Iran subjects children to the death penalty, including public hangings from cranes. North Korea maintains vast gulags where political prisoners, if not executed, endure starvation and forced marriages for the purpose of breeding slaves.

Earlier this year, the University of South Florida’s student government decided to demonstrate its commitment to human rights by passing a resolution calling for divestment. Which of the 193 member states of United Nations did it target? Israel.

Ultimately vetoed by the USF student body president and vice president, the resolution was not just a one-off at a local university, but part of a global campaign to demonize and isolate Israel. Often referred to as BDS — Boycott, Divestment and Sanctions — it seeks punitive action against Israel, the lone democracy in the Middle East and a staunch ally of the United States.

BDS has spread on college campuses across the United States, pushing divestment resolutions through student governments, holding protests on quads and harassing students and faculty who dare to stand for Israel. Anti-Israel activities on campuses are on the rise.

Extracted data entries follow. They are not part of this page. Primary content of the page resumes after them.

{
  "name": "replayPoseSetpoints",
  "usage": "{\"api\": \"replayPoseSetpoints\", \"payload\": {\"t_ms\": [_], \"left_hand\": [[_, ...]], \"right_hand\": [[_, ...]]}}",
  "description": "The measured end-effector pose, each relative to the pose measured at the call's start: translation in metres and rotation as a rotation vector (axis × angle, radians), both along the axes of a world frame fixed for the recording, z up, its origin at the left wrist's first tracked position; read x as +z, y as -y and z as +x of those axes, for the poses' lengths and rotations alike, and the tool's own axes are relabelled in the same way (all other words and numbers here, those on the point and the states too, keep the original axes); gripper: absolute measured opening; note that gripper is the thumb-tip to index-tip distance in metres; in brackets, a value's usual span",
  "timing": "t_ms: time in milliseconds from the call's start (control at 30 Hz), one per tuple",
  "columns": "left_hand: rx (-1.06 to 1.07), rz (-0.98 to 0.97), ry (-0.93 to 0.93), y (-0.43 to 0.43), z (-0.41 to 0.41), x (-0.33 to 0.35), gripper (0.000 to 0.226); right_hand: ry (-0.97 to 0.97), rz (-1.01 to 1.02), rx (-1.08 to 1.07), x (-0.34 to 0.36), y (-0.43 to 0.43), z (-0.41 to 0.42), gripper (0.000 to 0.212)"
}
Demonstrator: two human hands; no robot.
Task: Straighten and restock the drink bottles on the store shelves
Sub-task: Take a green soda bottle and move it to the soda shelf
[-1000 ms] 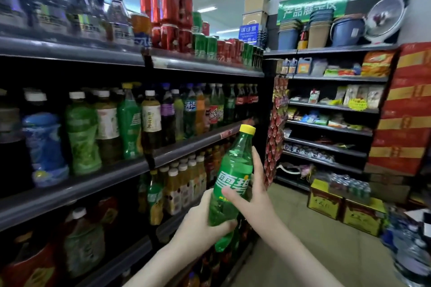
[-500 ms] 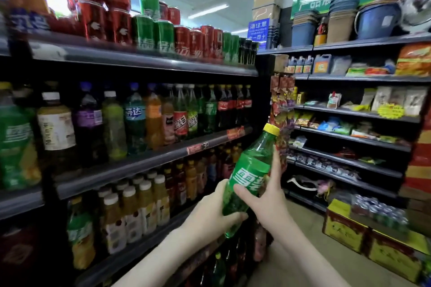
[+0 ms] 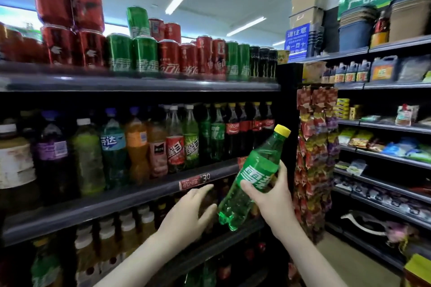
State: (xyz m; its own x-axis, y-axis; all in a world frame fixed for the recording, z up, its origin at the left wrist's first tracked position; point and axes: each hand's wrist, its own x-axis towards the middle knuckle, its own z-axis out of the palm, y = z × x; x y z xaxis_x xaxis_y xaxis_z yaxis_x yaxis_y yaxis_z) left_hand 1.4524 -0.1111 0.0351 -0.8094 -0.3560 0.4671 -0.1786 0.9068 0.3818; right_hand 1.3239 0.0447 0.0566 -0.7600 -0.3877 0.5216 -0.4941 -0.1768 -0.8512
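Note:
My right hand (image 3: 271, 196) grips a green soda bottle (image 3: 253, 176) with a yellow cap around its labelled middle. The bottle tilts to the upper right, in front of the middle drink shelf (image 3: 140, 196). My left hand (image 3: 190, 211) is off the bottle, fingers spread and relaxed, just left of the bottle's base and below the shelf's price tag (image 3: 194, 180). On the middle shelf stand several upright bottles: purple, green, blue, orange, red-labelled, then matching green soda bottles (image 3: 217, 133) and dark cola bottles (image 3: 235, 128).
Red, green and black cans (image 3: 168, 58) fill the top shelf. Yellow-tea bottles (image 3: 128, 230) stand on the lower shelf. A hanging strip of snack packets (image 3: 314, 147) hangs at the shelf end, right of the bottle. Snack shelves (image 3: 382, 158) line the far wall.
My left hand has let go of the green bottle and now hovers open beside its base. The view has moved further right along the shelves; the bottle tilts more.

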Motion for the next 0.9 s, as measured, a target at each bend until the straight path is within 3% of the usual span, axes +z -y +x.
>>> {"api": "replayPoseSetpoints", "payload": {"t_ms": [233, 567, 767, 900], "left_hand": [[0.198, -0.034, -0.120, 0.054, -0.075, 0.011, 0.054], [0.527, -0.003, -0.198, 0.104, -0.174, 0.014, 0.067], [0.615, -0.110, -0.266, 0.110, -0.201, 0.014, 0.072], [0.733, -0.213, -0.196, 0.122, -0.206, 0.016, 0.080]], "right_hand": [[-0.083, -0.058, 0.005, 0.020, 0.038, -0.076, 0.086], [-0.185, -0.129, 0.197, 0.020, 0.130, -0.159, 0.091], [-0.162, -0.065, 0.311, 0.028, 0.189, -0.192, 0.089], [-0.191, 0.058, 0.340, 0.027, 0.217, -0.205, 0.086]]}}
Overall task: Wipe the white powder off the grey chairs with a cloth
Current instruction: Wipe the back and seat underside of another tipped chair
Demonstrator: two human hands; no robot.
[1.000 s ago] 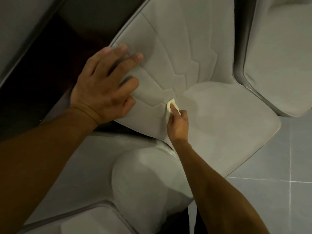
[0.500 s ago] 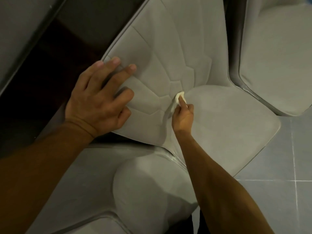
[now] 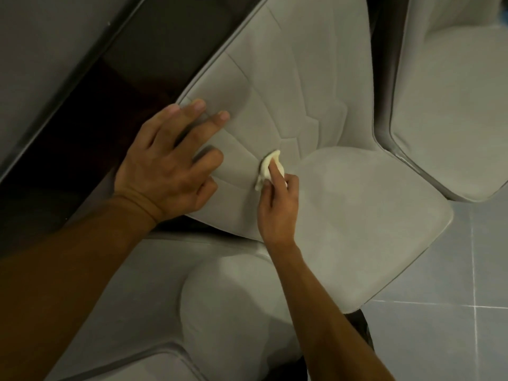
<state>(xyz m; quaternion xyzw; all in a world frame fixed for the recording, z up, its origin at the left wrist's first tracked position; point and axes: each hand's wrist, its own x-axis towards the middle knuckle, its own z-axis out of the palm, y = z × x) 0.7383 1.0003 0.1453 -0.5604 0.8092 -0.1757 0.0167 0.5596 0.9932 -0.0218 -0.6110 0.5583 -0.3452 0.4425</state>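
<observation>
While left hand [image 3: 167,171] braces flat on grey chair [image 3: 275,111] backrest, right hand [image 3: 277,204] pinches small cloth [image 3: 268,167] into seat crease. Powder barely visible, perhaps lodged in seams; dim light risks missed patches.

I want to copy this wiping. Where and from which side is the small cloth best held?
Probably at its lower, bunched end, coming from the seat side, as the right hand does. The cloth is a small wad against the chair back, near its crease with the seat; a low grip leaves the upper tip free to wipe.
</observation>
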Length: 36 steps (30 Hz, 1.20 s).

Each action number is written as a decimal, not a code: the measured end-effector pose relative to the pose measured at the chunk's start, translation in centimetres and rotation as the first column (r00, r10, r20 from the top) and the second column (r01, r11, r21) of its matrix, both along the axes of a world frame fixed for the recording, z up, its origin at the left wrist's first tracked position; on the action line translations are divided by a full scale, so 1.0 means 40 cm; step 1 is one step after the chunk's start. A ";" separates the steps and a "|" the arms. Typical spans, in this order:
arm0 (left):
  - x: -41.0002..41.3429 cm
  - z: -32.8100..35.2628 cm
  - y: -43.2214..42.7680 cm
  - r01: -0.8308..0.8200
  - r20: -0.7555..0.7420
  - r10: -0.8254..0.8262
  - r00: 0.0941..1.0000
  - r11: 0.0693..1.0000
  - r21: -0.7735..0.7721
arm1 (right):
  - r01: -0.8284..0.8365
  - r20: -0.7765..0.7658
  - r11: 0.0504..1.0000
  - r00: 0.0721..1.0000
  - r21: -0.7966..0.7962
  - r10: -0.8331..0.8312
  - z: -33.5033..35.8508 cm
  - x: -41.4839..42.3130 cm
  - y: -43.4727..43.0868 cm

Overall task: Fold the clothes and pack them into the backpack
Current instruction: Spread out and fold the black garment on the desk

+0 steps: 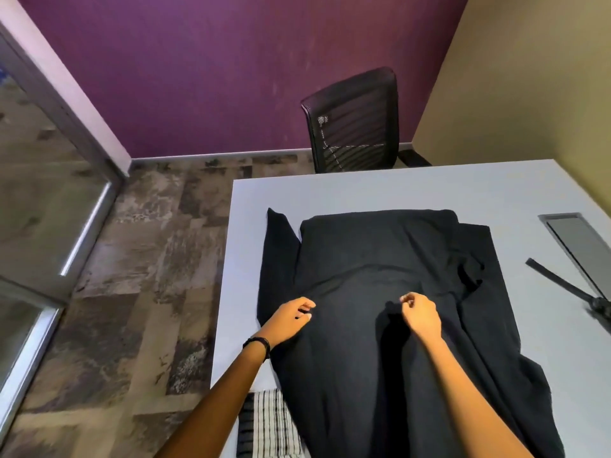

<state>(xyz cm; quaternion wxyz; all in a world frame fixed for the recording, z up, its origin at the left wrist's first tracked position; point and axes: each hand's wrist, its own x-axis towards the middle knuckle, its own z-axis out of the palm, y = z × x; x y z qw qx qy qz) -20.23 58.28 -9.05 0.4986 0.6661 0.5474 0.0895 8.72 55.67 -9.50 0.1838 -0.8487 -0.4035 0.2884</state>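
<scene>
White table [390, 190] is backed by a purple wall [231, 77] and an office chair [353, 120]; a black garment [373, 259] is spread across it. Its fabric is pinched near the left edge by the left hand [291, 317]. The right hand [423, 314] is held over the middle with fingers curled; whether cloth is gripped cannot be told.

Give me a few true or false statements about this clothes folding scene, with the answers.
The black garment lies spread on the table. True.
A backpack stands on the table. False: none is in view.
The left hand and right hand are both over the garment. True.
The wristband is on the right wrist. False: the wristband is on the left wrist.
The office chair stands beyond the table's far edge. True.
</scene>
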 end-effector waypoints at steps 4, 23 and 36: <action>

During 2014-15 there were 44 BDS campaigns at 35 schools. Of these, 12 passed, 26 failed, and six were unresolved without a vote or resolution. 

In many progressive campus circles it has become politically fashionable to be anti-Israel. Often told that involvement with social-justice causes is incompatible with support for Israel, many Jewish students find themselves in the unenviable position of having to choose one or the other.

For example, one can imagine the bewilderment pro-Israel students felt at Hunter College when they showed up with hundreds of their peers to protest tuition hikes, only to have those fee increases blamed on the “Zionist administration.” Or how pro-Israel students feel seeing a sign stating “From Ferguson to Gaza, Intifada.” Or the pro-Israel student at Columbia who came to a protest against campus sexual assault and found that Students for Justice in Palestine had been invited to speak.

Fortunately, state officials across the country have recognized that the BDS campaign is not a constructive way to achieve a sustainable Israeli-Palestinian peace. Legislatures in Alabama, Illinois, Indiana, New York, Pennsylvania, South Carolina and Tennessee recently have passed measures against BDS, and another 35 states are considering similar legislation.

Florida is the latest to act. Gov. Rick Scott is expected to soon sign into law a bill, SB 86/HB 527 — Scrutinized Companies — adopted in the House by a vote of 112-2, and unanimously passed by the Senate. It prohibits the state from doing business with or investing in companies that boycott Israel.

The State Board of Administration will be tasked with identifying all publicly funded companies that engage in boycotts of Israel and will issue them warnings. Sponsored by State Sen. Joe Negron and Reps. Rich Workman, Jared Moskowitz and Kevin Rader, the legislation clearly rejects the insidious BDS movement.

To be clear, Israel, like every other country, including the United States, is open to criticism. The BDS movement, however, with its singular focus on Israel and zero critique of the Palestinian leadership, is intrinsically dishonest and prejudiced. The USF student body government resolution singled out Israel as Palestinian stabbings and car-ramming attacks against Israelis, encouraged by Palestinian leaders, continue with no end in sight.

Also, BDS contributes nothing to peace because that is not what its leaders seek. The movement deems Israel, which achieved independence nearly 68 years ago, an illegitimate entity. That makes the only practical solution to the conflict — two states for two peoples, Israeli and Palestinian — impossible.

The BDS movement also hurts the very people it purports to help, Palestinians. Times of Israel Editor David Horovitz pointed out on Feb. 29 that the Israeli company SodaStream, pressed to shut down its West Bank factory, has let go its last 75 Palestinian workers. Anti-Israel boycott groups had launched a ferocious campaign against SodaStream and its spokeswoman, Scarlett Johansson.

The plant had employed 1,300 workers, 500 of them West Bank Palestinians. The 450 Israeli Arab and 350 Israeli Jewish employees were relocated to SodaStream facility within Israel. “Hundreds of Palestinians who had been treated equitably by a fair-minded Israeli firm are now out of work,” wrote Horovitz.

And that’s only one example of how BDS victimizes Palestinians.

We Floridians should be proud that our state is among the first to reject this pernicious movement. By clearly rejecting BDS efforts to encourage punitive actions against Israel, it has gone on record for peace, which only will be achieved in direct bilateral negotiations between Israel and the Palestinian Authority.

Brian Siegal is the director of the AJC Miami and Broward Regional Office.